*TASK DESCRIPTION*. Give the line with "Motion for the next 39" again, along with every line below it to the end of the records, word for word.

Stored dataset items:
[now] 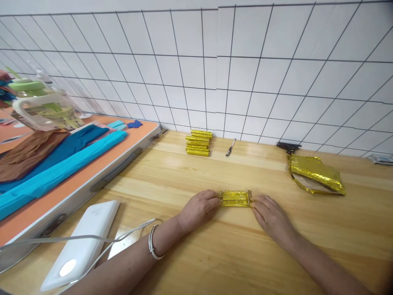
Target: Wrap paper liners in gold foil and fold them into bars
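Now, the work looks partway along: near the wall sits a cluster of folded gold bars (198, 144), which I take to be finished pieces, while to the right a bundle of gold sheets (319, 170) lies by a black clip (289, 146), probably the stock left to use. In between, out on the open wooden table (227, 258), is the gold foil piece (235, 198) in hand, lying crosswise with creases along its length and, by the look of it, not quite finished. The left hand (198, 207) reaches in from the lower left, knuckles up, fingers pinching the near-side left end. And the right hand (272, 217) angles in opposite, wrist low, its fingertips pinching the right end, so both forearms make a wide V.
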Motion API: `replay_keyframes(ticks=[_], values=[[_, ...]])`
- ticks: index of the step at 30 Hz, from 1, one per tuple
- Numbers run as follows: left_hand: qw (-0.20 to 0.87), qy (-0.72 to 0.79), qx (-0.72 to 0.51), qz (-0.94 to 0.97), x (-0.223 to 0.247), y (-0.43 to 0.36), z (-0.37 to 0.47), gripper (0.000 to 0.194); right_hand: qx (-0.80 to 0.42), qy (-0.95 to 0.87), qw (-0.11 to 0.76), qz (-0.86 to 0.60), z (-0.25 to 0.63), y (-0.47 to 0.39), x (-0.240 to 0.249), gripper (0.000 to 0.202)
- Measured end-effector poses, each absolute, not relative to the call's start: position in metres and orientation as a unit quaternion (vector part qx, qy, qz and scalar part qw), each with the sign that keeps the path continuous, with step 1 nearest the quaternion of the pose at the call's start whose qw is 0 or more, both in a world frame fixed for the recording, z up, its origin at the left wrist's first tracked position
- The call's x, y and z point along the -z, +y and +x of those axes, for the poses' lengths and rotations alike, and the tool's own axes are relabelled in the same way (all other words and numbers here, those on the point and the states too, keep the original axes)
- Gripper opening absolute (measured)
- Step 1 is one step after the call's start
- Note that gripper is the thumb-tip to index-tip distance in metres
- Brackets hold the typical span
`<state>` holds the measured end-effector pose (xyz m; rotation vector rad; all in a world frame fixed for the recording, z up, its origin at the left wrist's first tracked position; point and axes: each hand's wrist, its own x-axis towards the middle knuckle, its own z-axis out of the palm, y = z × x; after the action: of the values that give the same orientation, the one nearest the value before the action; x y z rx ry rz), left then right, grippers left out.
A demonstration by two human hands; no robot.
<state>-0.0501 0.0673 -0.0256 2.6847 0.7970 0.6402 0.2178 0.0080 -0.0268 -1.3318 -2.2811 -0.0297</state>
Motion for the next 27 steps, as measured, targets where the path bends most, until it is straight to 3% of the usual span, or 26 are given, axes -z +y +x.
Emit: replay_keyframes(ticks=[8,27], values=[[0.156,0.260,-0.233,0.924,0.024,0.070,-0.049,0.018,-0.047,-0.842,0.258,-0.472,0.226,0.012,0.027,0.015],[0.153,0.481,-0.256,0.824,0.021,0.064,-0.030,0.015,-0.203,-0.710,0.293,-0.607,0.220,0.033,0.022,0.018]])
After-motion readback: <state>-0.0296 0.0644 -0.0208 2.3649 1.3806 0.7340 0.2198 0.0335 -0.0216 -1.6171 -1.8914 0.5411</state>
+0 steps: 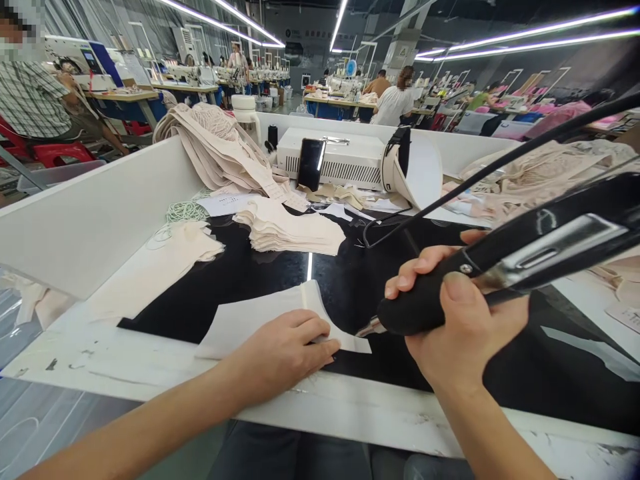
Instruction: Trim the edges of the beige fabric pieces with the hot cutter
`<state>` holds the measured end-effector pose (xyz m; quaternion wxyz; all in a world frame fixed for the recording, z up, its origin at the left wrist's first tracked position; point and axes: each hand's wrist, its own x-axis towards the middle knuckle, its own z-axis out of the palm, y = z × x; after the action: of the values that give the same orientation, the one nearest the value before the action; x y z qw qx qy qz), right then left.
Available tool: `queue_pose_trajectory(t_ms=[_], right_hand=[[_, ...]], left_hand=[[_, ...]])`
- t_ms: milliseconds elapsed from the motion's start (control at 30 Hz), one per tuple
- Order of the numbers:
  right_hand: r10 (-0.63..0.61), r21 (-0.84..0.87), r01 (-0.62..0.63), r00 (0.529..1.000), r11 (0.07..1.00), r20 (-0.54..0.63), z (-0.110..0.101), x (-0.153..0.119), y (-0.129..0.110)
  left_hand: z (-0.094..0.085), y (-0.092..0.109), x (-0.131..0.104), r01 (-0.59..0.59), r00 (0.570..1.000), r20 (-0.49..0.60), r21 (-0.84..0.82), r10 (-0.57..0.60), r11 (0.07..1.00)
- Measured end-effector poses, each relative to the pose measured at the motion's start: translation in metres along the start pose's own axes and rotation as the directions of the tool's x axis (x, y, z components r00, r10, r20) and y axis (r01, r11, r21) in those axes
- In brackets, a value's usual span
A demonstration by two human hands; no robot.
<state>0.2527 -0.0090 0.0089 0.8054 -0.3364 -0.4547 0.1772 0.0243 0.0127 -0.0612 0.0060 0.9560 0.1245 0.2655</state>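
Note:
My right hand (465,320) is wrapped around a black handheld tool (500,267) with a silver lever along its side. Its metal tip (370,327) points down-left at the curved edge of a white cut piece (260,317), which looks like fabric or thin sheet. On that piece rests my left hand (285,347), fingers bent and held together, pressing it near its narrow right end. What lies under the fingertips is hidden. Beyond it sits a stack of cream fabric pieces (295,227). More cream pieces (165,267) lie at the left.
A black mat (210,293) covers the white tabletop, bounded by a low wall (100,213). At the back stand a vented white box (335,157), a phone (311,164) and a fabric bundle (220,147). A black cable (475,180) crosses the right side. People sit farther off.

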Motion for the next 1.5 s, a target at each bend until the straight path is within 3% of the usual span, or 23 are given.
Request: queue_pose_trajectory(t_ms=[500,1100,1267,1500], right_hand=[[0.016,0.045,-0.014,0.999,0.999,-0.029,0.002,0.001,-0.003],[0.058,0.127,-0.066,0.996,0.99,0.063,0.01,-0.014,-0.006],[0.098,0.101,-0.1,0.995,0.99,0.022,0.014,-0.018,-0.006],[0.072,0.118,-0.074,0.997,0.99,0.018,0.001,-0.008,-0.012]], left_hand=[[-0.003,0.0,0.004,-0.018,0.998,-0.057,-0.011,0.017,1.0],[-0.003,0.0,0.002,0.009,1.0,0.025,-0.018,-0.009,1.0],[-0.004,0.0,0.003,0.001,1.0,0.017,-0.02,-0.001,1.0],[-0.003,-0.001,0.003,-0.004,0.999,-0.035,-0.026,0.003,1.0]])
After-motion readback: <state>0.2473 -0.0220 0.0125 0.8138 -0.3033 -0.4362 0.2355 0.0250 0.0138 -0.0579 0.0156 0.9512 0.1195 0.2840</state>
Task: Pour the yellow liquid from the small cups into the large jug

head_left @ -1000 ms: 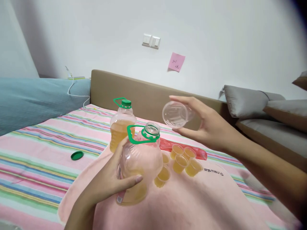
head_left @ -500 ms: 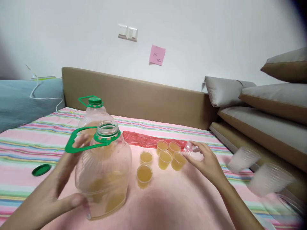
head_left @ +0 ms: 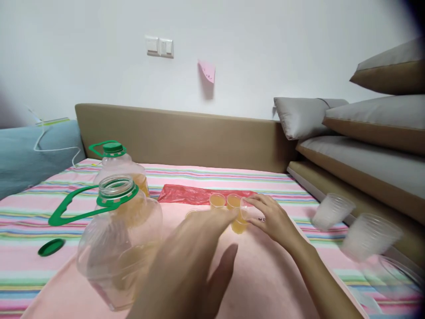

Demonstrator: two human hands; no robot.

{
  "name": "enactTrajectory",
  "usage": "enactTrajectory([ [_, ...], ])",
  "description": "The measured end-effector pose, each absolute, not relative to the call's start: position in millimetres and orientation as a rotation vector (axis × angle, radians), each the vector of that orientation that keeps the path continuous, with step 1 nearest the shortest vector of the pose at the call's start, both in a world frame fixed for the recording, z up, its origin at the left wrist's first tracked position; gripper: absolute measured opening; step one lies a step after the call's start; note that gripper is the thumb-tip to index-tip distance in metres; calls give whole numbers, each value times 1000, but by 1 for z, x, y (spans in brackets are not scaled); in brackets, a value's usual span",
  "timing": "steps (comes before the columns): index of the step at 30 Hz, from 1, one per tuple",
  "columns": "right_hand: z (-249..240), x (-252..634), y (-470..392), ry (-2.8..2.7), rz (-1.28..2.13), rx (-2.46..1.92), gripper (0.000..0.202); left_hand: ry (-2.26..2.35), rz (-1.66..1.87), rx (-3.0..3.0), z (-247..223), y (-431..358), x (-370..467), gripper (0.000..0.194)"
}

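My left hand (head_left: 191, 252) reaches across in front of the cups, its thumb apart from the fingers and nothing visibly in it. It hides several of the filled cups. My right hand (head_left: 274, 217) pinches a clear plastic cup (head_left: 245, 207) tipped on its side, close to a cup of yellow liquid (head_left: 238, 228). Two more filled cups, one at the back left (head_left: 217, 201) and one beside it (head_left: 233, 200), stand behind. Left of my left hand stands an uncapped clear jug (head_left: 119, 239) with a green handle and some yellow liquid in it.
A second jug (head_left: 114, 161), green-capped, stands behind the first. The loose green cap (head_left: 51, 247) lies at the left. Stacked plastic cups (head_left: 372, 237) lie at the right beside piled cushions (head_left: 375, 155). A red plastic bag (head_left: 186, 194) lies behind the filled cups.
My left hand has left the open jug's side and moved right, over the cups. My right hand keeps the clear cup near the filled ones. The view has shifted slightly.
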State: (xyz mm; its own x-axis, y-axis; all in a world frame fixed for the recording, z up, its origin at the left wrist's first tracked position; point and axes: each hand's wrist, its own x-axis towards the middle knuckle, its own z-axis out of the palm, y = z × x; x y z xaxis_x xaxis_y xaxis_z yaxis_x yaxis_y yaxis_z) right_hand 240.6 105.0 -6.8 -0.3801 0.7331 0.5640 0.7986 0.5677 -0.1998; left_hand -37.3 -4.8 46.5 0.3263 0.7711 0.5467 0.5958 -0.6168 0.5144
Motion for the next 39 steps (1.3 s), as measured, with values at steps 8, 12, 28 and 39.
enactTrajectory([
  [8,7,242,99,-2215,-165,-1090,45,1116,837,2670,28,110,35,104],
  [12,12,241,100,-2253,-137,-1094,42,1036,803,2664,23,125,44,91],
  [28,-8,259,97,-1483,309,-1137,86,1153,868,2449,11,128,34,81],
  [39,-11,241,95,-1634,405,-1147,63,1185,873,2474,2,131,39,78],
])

*COMPLETED EXERCISE*.
Motion for the next 39 steps (1.3 s), as measured, with values at steps 8, 12, 28 and 39.
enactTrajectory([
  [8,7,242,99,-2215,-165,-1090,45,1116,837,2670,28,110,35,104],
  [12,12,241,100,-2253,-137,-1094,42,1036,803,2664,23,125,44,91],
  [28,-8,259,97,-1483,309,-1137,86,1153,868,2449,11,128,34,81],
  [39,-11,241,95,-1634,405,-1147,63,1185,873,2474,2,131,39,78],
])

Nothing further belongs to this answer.